◆ WHAT YOU WILL DO
What appears in the data must be reproduced exactly.

-----

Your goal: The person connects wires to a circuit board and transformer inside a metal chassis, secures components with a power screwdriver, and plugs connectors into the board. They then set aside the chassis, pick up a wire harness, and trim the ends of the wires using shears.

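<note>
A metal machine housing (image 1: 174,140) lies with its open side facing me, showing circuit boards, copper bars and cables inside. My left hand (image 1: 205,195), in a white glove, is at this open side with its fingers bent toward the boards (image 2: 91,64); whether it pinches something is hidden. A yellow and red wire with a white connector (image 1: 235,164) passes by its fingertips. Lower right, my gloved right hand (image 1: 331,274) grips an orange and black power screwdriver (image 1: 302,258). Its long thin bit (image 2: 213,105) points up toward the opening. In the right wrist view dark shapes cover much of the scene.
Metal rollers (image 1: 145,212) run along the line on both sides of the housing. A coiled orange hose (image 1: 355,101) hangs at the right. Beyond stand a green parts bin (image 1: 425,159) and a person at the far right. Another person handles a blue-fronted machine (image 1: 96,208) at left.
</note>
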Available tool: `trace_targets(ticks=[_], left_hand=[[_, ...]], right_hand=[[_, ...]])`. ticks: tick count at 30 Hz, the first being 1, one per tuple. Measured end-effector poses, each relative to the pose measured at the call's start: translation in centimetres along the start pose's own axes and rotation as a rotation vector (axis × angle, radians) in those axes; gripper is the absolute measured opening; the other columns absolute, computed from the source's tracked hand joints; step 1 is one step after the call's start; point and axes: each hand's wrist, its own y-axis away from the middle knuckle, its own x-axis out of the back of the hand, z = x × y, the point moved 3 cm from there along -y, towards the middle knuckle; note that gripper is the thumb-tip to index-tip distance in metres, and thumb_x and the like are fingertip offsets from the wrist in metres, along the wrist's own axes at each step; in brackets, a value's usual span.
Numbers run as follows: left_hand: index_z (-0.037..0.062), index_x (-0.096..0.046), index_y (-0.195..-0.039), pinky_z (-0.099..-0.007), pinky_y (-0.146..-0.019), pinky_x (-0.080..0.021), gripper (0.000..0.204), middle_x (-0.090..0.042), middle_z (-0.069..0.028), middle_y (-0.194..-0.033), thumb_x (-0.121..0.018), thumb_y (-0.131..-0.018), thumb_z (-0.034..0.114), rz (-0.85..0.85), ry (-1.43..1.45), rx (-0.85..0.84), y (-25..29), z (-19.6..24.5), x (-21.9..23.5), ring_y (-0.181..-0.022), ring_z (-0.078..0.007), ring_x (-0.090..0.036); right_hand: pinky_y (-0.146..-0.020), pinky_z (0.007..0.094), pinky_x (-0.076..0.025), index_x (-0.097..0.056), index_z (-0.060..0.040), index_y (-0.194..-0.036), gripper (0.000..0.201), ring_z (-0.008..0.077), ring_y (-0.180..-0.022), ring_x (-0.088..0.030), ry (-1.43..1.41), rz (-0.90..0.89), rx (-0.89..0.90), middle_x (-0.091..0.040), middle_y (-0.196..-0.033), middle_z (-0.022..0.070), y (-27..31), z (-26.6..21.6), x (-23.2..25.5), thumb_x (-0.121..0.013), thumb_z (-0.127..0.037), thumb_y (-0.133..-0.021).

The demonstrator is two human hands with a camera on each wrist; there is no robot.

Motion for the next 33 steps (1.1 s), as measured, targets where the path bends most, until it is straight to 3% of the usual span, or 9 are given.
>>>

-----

◆ YOUR SOLUTION
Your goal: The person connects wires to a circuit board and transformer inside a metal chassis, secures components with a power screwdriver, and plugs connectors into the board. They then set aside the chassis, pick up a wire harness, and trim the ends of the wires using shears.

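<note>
A metal machine housing (image 1: 174,140) lies with its open side facing me, showing circuit boards, copper bars and cables inside. My left hand (image 1: 205,195), in a white glove, is at this open side with its fingers bent toward the boards (image 2: 91,64); whether it pinches something is hidden. A yellow and red wire with a white connector (image 1: 235,164) passes by its fingertips. Lower right, my gloved right hand (image 1: 331,274) grips an orange and black power screwdriver (image 1: 302,258). Its long thin bit (image 2: 213,105) points up toward the opening. In the right wrist view dark shapes cover much of the scene.
Metal rollers (image 1: 145,212) run along the line on both sides of the housing. A coiled orange hose (image 1: 355,101) hangs at the right. Beyond stand a green parts bin (image 1: 425,159) and a person at the far right. Another person handles a blue-fronted machine (image 1: 96,208) at left.
</note>
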Available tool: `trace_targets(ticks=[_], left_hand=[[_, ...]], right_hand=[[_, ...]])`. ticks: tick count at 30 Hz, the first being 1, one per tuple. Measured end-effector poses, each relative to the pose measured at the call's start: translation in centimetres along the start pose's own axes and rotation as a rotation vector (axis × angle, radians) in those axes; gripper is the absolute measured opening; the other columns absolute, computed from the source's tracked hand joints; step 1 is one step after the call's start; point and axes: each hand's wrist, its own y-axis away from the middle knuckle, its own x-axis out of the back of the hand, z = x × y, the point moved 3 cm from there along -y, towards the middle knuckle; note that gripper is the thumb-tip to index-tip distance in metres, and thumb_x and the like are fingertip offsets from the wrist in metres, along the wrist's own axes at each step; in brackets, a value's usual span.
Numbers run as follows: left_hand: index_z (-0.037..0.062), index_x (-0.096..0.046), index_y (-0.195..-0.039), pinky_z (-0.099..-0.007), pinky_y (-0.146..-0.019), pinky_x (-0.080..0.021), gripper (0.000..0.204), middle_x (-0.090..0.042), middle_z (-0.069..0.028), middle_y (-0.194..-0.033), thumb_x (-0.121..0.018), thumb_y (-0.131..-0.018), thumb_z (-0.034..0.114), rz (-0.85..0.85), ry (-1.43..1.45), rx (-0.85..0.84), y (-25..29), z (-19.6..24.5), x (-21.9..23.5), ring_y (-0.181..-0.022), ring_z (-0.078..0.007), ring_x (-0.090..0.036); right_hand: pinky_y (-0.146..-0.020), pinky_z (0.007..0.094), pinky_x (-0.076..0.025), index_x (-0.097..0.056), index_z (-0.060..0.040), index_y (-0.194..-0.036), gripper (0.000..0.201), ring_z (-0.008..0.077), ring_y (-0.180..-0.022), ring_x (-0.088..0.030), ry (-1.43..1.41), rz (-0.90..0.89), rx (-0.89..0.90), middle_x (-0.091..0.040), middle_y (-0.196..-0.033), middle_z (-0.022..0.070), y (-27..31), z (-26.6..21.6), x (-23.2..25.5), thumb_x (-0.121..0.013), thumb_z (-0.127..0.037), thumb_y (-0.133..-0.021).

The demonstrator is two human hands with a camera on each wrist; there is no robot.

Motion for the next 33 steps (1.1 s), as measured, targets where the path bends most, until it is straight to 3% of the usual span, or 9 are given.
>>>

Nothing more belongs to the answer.